De afvoerbuis voor het regenwater moet worden aangesloten op het huisaansluitputje RWA als men een noodoverloop voorziet vanuit de infiltratievoorziening. De afvoerbuis van het huishoudelijk afvalwater moet aangesloten worden op het huisaansluitputje DWA.

Bij aanleg van de private riolering moet men rekening houden met de diepte van de aanwezige aansluiting.

Men zorgt best voor een terugslagklep in de private afvoeren. Dit om terugstroming vanuit het openbare rioleringsstelsel te voorkomen.
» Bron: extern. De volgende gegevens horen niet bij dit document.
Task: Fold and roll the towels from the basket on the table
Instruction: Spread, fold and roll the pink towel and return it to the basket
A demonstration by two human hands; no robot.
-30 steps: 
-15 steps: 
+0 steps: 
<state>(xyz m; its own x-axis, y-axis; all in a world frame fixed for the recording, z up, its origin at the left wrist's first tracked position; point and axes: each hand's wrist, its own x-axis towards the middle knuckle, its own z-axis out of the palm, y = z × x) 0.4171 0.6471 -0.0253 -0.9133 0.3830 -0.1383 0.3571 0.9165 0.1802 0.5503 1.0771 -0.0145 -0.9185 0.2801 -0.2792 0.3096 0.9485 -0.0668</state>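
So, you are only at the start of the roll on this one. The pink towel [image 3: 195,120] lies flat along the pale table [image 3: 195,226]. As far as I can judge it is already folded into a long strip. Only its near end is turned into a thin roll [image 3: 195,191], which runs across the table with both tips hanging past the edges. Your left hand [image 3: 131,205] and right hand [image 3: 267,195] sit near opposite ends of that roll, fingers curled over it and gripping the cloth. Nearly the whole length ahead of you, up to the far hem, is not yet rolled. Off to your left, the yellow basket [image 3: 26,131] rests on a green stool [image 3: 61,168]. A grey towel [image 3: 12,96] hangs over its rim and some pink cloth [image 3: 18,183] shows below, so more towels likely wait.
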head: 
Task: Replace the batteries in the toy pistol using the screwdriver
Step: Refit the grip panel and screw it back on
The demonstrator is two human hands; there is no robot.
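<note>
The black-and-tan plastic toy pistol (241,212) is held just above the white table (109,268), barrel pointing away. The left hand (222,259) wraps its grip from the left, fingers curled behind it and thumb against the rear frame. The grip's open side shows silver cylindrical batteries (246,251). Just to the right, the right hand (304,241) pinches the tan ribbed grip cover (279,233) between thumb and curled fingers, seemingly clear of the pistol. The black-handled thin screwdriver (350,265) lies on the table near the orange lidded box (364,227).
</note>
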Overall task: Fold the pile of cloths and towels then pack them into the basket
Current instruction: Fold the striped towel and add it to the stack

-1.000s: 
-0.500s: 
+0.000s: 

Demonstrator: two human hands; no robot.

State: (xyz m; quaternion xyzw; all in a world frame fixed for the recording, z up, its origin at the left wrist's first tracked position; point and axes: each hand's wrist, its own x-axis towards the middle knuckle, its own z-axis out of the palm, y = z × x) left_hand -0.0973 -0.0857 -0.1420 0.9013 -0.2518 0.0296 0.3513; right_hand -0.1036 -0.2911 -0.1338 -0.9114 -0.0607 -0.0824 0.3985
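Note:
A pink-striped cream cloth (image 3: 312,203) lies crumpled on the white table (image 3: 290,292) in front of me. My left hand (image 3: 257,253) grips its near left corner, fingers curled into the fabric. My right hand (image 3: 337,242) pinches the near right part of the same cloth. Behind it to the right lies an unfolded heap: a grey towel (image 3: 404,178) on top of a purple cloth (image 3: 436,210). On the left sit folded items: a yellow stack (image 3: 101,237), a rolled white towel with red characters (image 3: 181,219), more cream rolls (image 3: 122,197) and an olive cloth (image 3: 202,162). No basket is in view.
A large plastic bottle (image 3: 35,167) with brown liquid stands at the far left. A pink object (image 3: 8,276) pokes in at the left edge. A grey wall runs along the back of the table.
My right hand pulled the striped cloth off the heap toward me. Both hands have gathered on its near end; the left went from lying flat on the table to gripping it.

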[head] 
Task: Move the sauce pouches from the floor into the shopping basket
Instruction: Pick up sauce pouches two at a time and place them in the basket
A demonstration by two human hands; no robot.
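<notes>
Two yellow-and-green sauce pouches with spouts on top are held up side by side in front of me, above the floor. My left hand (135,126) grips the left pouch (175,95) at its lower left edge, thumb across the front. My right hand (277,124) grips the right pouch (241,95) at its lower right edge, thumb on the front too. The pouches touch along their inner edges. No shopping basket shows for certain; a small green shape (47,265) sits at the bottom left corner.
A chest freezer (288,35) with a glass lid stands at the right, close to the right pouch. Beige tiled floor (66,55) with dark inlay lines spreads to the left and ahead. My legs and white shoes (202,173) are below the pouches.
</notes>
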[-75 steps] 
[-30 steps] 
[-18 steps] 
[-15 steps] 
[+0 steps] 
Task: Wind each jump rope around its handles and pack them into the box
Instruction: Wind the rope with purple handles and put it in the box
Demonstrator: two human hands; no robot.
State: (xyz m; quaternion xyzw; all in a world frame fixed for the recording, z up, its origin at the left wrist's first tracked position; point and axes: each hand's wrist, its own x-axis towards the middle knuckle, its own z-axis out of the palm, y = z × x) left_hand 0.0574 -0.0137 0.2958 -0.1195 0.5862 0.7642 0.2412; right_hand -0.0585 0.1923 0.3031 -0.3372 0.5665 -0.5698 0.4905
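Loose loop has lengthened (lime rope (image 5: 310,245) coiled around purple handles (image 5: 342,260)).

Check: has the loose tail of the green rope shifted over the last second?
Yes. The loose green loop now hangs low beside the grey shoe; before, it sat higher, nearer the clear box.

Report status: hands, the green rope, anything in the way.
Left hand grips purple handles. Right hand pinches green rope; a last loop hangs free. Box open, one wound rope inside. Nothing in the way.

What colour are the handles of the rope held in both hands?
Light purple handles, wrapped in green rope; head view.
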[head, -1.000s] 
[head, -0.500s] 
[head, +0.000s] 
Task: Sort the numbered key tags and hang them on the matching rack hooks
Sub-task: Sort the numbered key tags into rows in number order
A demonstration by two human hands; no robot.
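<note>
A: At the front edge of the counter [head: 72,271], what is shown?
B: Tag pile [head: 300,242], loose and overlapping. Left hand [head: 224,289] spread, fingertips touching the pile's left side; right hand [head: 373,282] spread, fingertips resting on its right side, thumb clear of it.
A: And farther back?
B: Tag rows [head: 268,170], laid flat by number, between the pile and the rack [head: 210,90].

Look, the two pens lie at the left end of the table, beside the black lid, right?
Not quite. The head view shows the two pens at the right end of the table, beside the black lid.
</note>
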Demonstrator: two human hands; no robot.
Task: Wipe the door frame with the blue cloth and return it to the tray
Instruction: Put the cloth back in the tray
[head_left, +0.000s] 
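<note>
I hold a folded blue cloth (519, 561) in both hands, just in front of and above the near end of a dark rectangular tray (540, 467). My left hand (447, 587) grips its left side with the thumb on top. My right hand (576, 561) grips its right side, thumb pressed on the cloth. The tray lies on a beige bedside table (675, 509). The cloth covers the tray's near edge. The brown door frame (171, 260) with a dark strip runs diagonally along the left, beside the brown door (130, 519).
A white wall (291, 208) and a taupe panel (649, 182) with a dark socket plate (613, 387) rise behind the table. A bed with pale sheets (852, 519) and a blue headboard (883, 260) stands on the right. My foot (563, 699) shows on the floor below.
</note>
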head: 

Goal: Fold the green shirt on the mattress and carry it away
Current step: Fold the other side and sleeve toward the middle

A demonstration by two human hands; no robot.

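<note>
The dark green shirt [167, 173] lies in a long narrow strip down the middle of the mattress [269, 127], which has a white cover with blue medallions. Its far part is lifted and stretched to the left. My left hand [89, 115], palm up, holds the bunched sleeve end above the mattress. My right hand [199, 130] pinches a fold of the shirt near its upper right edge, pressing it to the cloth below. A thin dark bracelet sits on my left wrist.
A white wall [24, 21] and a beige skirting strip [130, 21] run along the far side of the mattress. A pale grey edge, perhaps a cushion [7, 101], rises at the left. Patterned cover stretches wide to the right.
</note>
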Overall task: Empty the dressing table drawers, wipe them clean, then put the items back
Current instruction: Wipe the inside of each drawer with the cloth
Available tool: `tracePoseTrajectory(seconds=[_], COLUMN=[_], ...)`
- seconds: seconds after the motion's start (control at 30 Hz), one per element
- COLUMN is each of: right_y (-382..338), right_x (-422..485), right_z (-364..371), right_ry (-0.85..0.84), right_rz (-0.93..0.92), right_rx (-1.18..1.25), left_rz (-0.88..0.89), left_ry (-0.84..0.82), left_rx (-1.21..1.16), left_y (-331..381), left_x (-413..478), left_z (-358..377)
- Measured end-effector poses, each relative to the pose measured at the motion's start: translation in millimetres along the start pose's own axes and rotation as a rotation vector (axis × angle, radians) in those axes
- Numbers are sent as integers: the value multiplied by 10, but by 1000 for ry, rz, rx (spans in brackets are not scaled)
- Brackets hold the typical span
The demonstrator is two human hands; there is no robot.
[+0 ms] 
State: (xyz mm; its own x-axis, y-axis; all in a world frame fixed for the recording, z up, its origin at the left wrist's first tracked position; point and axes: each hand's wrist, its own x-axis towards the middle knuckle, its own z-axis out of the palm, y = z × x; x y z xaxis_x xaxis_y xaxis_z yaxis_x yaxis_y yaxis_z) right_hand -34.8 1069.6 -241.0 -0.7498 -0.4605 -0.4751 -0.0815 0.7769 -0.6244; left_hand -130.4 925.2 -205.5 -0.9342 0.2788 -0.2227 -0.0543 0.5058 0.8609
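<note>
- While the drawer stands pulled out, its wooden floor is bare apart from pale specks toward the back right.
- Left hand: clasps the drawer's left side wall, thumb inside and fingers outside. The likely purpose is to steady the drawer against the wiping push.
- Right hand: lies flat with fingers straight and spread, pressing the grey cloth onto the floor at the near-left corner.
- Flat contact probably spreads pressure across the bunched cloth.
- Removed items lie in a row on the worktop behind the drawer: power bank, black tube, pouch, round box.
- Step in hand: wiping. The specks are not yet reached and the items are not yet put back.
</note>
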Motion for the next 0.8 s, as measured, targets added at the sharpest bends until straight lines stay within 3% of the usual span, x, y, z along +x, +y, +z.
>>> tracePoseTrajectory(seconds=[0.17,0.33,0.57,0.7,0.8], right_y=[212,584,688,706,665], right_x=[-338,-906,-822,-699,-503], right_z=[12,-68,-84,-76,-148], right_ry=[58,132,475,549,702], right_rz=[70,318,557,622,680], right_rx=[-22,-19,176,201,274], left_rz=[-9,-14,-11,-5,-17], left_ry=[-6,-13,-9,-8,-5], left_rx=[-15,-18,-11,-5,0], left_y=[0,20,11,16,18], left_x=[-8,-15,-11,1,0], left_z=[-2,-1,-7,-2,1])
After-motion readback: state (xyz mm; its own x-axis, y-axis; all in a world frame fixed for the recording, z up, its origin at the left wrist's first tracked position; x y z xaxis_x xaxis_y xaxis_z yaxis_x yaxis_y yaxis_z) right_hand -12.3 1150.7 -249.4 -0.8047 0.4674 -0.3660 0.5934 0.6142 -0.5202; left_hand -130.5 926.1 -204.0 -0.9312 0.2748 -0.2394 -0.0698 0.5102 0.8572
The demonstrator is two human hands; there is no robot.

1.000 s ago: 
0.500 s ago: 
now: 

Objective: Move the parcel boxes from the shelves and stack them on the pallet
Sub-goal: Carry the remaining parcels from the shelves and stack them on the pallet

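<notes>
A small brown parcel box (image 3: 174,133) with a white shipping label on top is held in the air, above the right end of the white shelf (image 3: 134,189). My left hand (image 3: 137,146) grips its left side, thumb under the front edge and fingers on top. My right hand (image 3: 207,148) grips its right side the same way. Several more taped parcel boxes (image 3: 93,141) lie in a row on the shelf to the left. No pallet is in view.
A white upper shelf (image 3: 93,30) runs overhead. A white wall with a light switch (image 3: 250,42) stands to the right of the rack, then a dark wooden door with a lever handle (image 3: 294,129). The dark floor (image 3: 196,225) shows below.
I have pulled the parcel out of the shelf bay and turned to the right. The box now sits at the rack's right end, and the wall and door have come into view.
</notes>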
Putten dienen bij plaatsing in de bouwvrije voortuinstrook, worden voorzien op minimum 8 meter uit de wegas en met een minimum van 2 meter uit de rooilijn.

Huishoudelijk afvalwater

Voor het afvalwater voorziet men een gescheiden stelsel van fecaal water (toilet) en grijs water (douche, lavabo, …) tot buiten de woning wat een gunstig concept is. Men voorziet een sifonput waar beide afvoeren samenkomen om geurhinder te vermijden.

Hemelwater

De Gewestelijke stedenbouwkundige verordening inzake hemelwater is van toepassing. Men is verplicht om een hemelwaterput en een infiltratievoorziening te plaatsen. De plaatsing en het gebruik dient te gebeuren uiterlijk bij de ingebruikname van het gebouw of verharding.

Hemelwaterput

Men plaatst een hemelwaterput met een volume van 10.000 L. Op de put worden alle dakafvoeren aangesloten van de woning en van het bijgebouw. Men zal het hemelwater herbruiken voor 2 toiletten, een wasmachine, 3 buitenkranen.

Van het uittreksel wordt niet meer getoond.